А мы стали воздействовать полями сверхнизкой частоты (10-50 Гц). В таких полях эти частицы начинают двигаться и механически воздействовать на окружающую среду. В ходе работы по мегагранту мы показали, что можем присоединить молекулу фермента к наночастицам магнетита и с помощью негреющего магнитного поля сверхнизкой частоты «убить» активность этого фермента. Мы назвали это «магнитно-механическим воздействием». Поскольку в области сверхнизкочастотных магнитных полей таких работ практически не велось, нам вместе с профессором Юрием Головиным понадобилось сконструировать новые установки для получения однородных полей необходимой частоты, амплитуды и конфигурации. Недавно в моей американской лаборатории с помощью такой установки выполнили и опубликовали работу, смысл которой в том, что покрытые полимером магнитные наночастицы доставляются в раковую клетку, где они накапливаются в лизосомах. Далее мы воздействуем на раковые клетки магнитным полем и магнитные частицы ломают цитоскелет в этих клетках, тем самым убивая их. Очень интересным оказалось то, что нераковые клетки сохраняются, потому что у них цитоскелет жестче. Конечно, мы пока показали этот эффект на клетках, нужно показать терапевтический эффект на животных моделях, и до практической реализации еще очень далеко.

— Сколько примерно пройдет лет, пока ваша разработка выйдет хотя бы на стадию клинических испытаний?

— Это долгая история. От первых идей до клиники часто проходит лет 10-15.

— Можно ли как-то этот процесс сократить и за счет чего?

— Эти вопросы касаются не только науки. Проведение даже первой фазы клинических испытаний стоит миллионы долларов. Когда вы заканчиваете последнюю, третью, фазу клинического испытания, требуются уже не миллионы, а десятки и иногда сотни миллионов долларов. Важно на каждом этапе развития идеи от лаборатории до клиники убеждать инвесторов вкладывать большое количество денег в эту идею, показывая, что она принесет соответствующую отдачу. А это по разным причинам становится все сложнее и сложнее. Поэтому, помимо вызовов и сложностей в постановке самих исследований, есть «долина смерти» для хороших идей. И в медицине она довольно большая.

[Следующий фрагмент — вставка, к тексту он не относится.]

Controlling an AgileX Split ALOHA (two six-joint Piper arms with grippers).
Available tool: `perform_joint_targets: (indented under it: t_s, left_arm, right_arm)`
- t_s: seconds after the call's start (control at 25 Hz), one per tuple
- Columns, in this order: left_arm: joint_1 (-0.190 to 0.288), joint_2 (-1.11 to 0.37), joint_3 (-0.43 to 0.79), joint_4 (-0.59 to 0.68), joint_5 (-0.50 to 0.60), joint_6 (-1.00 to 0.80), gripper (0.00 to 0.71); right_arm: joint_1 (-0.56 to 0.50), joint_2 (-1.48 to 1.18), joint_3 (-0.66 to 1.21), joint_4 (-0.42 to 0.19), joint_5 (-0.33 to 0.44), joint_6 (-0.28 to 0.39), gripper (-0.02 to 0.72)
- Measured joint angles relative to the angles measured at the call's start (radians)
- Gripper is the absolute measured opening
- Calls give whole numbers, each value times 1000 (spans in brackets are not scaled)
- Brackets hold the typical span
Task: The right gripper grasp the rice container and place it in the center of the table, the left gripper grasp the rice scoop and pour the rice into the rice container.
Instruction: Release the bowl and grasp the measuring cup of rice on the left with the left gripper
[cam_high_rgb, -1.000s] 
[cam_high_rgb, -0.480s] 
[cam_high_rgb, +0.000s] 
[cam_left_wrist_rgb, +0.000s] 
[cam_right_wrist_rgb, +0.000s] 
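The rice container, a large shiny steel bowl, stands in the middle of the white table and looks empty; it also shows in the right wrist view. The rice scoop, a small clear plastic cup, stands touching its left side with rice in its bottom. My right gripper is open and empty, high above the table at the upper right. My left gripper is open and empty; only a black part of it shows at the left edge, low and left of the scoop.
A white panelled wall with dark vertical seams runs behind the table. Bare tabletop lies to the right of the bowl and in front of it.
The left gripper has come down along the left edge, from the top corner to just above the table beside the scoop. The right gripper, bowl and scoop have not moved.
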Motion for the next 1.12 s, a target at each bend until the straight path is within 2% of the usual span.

— Чего удалось добиться за время работы по мегагранту?

— Моя лаборатория была создана на кафедре химической энзимологии МГУ имени М.В. Ломоносова. Моим российским партнером, фактическим со-руководителем стала профессор этой кафедры Наталья Клячко. Лаборатория сфокусировалась на создании ферментных препаратов для лечения воспалительных заболеваний, в том числе глаза, травм спинного мозга, бактериальных инфекций, защиты организма человека и животных от поражения пестицидами и другими отравляющими веществами. Одна из разработок лаборатории — нанозим противоокислительного фермента супероксиддисмутазы 1, который показал значительный терапевтический эффект при лечении воспалительных заболеваний глаза и сейчас проходит доклинические исследования при поддержке ФЦП «Развитие фармацевтической и медицинской промышленности Российской Федерации до 2020 года». Другая интересная разработка — это нанозим фермента органофосфатгидролазы, способный при введении в организм обеспечивать защиту от многократных летальных доз органофосфатных пестицидов. В целом мне кажется, что мы «подтолкнули» развитие наномедицины в России. В частности, лаборатория способствовала возникновению центра функциональной геномики в Сколтехе. О работах в области магнитомеханического воздействия для наномедицины я уже сказал. В развитие этих работ в Национальном исследовательском технологическом университете МИСИС создана новая лаборатория Биомедицинских наноматериалов, которую возглавляет молодой Российский ученый Александр Мажуга, выходец из нашей лаборатории в МГУ.